**The task:**
Would you work out how many lines below include the word "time"? Only that number is wanted.

[Opening Task input section]

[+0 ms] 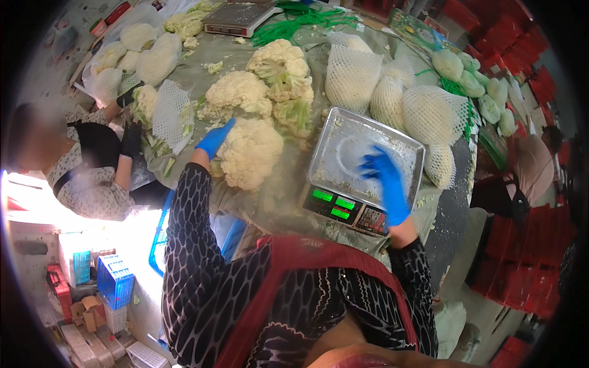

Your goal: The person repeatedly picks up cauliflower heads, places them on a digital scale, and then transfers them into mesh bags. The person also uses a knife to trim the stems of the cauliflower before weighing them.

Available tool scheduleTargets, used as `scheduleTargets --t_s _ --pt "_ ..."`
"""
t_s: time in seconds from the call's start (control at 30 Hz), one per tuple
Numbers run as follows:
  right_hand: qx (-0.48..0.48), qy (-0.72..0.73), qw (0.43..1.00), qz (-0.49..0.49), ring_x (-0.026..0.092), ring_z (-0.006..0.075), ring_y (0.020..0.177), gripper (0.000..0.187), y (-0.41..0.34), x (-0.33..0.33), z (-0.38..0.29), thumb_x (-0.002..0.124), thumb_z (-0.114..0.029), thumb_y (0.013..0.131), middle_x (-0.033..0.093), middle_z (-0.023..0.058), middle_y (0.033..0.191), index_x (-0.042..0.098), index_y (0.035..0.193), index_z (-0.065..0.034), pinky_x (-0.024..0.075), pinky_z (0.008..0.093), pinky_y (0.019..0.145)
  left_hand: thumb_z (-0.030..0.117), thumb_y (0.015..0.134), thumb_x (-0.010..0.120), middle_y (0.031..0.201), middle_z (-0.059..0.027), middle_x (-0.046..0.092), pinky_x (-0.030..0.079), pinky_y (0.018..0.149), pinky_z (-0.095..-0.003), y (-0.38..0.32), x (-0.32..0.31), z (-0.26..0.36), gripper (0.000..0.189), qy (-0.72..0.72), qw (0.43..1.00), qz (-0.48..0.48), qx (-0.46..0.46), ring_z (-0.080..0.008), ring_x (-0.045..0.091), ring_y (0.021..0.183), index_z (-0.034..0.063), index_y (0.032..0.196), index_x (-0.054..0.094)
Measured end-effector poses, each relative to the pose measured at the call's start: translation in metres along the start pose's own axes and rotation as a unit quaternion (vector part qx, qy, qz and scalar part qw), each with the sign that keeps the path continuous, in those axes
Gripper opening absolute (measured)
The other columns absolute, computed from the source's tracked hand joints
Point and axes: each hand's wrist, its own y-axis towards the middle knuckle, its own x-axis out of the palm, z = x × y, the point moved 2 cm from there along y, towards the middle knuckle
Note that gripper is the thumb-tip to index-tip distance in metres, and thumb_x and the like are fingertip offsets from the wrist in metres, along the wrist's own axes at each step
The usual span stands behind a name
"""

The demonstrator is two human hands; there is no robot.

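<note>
My left hand, in a blue glove, grips the left side of a large cauliflower head on the covered table; part of its fingers is hidden behind the head. Over the metal pan of a digital scale is my blue-gloved right hand, blurred, fingers spread, with nothing visible in it. Green figures glow on the scale's display. Beyond the gripped head lie more bare cauliflowers, some showing green stalks. Cauliflowers in white foam nets stand behind and right of the scale.
At left, a co-worker's black-gloved hands are at a cauliflower beside a foam net. Netted heads lie at the far left. A second scale and green ties are at the back. Red crates stand right.
</note>
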Motion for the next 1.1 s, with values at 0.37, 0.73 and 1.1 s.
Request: scheduleTargets --t_s 0.37,0.73,1.1 --pt "0.375 0.317 0.864 -0.112 0.056 0.0295 0.117 0.083 0.036 0.200 0.129 0.050 -0.062 0.091 0.041 0.0192 0.141 0.024 0.150 -0.0098 0.0534 0.0426 0.091 0.025 0.078 0.080 0.145 -0.0149 0.039 0.038 0.106 -0.0378 -0.073 0.009 -0.031 0.089 -0.077 0.963 -0.065 0.249 -0.0265 0.041 0.131 0.0116 0.150 0.029" --pt "0.176 0.203 0.963 0.022 0.059 0.0289 0.111 0.056 0.001 0.126 0.011 0.043 -0.049 0.100 0.051 0.0171 0.133 0.039 0.143 -0.0143 0.0509 0.0434 0.090 0.008 0.064 0.083 0.118 -0.0082 0.054 0.039 0.102 -0.0415 -0.182 0.063 0.037 0.075 0.048 0.792 0.035 0.608 -0.0292 0.046 0.118 0.0097 0.132 0.050" --pt "-0.048 0.006 0.952 0.301 0.056 0.0185 0.114 0.045 -0.050 -0.034 0.004 0.052 -0.024 0.099 0.055 0.0078 0.132 0.046 0.140 -0.0055 0.0455 0.0319 0.096 0.010 0.074 0.071 0.118 -0.0087 0.053 0.039 0.097 -0.0443 -0.200 0.248 0.109 0.065 0.268 0.669 -0.065 0.691 -0.0351 0.042 0.111 0.0191 0.136 0.053"
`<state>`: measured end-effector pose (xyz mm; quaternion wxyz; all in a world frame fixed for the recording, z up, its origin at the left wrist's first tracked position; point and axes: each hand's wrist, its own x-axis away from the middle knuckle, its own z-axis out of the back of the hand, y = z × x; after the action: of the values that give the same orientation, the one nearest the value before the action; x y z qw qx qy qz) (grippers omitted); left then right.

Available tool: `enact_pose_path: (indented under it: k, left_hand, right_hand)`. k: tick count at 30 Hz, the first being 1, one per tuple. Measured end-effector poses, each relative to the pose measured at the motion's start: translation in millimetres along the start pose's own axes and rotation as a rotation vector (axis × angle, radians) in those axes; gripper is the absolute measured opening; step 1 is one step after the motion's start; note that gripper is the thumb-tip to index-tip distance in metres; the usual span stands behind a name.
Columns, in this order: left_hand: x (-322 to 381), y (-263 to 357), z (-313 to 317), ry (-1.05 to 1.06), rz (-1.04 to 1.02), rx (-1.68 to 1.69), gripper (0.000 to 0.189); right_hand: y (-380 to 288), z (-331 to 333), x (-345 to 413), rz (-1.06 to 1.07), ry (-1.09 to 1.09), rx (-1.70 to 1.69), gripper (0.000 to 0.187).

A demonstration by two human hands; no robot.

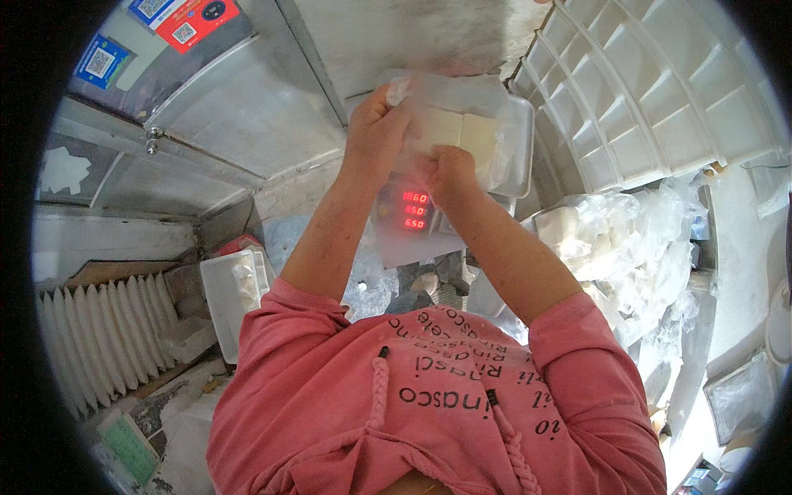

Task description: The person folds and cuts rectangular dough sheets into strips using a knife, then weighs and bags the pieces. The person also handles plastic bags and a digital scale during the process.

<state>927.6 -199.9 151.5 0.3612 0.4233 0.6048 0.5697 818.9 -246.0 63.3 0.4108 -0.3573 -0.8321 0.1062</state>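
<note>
My left hand (377, 130) grips the gathered edge of a clear plastic bag (399, 91) at the far left of a weighing scale. Close by, my right hand (455, 173) has its fingers curled on the bag's near side; haze blurs the fingertips. Pale yellow slabs (479, 133), which look like tofu, show beside and beyond my hands, with thin plastic about them. Whether they lie fully inside the bag cannot be made out. Beneath them is a metal tray (528, 148) on the scale. The scale's lit red display (414, 210) faces me, below my wrists.
A white plastic crate (631, 105) stands tilted at the right. Bundled clear plastic bags (619, 247) are heaped below it. Metal cabinet doors (247, 105) with a knob (153, 139) are at the left. A white bin (226, 309) and a ribbed radiator (111, 334) sit lower left.
</note>
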Motion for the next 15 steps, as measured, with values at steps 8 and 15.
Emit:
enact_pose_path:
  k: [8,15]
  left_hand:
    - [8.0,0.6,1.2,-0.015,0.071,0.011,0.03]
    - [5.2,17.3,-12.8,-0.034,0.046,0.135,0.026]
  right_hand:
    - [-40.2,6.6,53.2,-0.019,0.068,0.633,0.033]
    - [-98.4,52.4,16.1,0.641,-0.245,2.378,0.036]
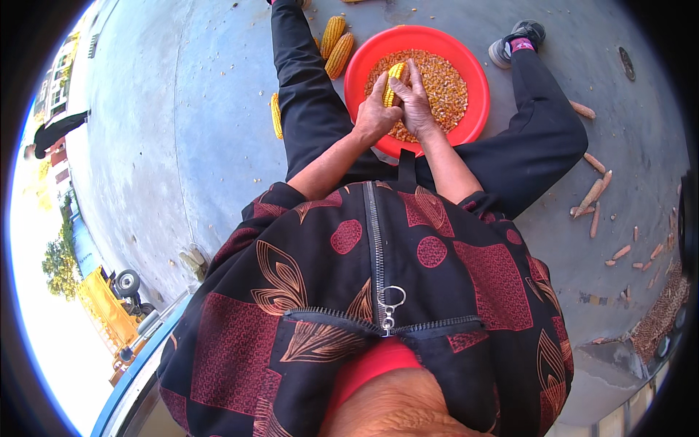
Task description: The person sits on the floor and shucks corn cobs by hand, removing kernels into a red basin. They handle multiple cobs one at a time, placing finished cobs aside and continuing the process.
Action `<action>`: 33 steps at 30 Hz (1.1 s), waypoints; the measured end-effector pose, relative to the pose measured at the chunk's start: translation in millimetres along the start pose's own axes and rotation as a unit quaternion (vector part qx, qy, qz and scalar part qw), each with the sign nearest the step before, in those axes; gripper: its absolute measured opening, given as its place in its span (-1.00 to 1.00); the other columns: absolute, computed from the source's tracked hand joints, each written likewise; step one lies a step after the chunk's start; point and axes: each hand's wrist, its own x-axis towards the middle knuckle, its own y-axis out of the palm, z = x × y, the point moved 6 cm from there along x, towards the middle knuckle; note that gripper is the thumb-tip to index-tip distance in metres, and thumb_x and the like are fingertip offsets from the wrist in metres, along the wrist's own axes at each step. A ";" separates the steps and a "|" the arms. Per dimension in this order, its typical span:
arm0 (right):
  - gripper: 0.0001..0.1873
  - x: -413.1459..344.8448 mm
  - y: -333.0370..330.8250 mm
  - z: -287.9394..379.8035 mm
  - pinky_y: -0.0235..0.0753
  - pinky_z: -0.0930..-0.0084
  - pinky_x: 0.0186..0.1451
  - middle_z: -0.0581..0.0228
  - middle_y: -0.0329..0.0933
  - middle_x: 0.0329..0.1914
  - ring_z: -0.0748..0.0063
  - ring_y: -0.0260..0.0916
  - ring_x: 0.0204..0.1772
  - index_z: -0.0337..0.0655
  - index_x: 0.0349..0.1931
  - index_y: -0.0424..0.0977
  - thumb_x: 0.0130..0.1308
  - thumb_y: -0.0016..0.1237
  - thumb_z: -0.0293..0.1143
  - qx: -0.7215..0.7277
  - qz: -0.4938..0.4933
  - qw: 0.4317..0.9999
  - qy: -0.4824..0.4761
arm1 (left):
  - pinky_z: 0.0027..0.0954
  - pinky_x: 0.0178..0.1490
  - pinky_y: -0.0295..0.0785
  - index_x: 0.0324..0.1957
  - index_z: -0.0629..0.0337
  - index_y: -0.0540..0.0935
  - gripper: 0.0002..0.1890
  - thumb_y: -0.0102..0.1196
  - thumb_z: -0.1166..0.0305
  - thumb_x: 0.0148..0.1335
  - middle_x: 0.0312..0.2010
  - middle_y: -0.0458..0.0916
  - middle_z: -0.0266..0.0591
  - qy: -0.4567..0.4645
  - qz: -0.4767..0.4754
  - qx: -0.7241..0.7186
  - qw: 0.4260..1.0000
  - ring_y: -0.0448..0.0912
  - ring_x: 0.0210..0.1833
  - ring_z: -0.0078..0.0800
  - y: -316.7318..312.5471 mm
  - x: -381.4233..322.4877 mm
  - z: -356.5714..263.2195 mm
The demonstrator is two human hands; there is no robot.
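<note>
Between my two hands is an ear of yellow corn (392,87), held above a red plastic basin (474,71). My left hand (377,112) wraps its near side, fingers along the ear. My right hand (416,106) grips it from the other side, its thumb lying across the kernels. Loose corn kernels (445,90) cover the basin's bottom beneath my hands. The ear's lower end is partly hidden by my fingers. The basin stands on the concrete floor between my spread legs.
Whole corn ears (339,54) lie left of the basin, and another ear (276,116) sits beyond my left leg. Bare cobs (592,194) are scattered on the right. A person (57,131) stands far left, and a yellow vehicle (109,308) is at lower left.
</note>
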 end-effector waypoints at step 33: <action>-0.30 4.4 -4.7 -4.3 0.31 0.48 0.26 0.11 0.17 0.32 0.42 0.23 0.27 -0.21 0.44 -0.09 0.27 -0.25 -0.49 -0.010 0.067 0.997 0.047 | -0.43 -0.66 0.30 0.38 -0.03 0.14 -0.13 0.13 0.63 -0.04 -0.33 0.51 -0.17 -0.099 0.026 -0.357 0.928 0.46 -0.57 -0.48 14.7 15.3 23.8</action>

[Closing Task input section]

**Reply:**
2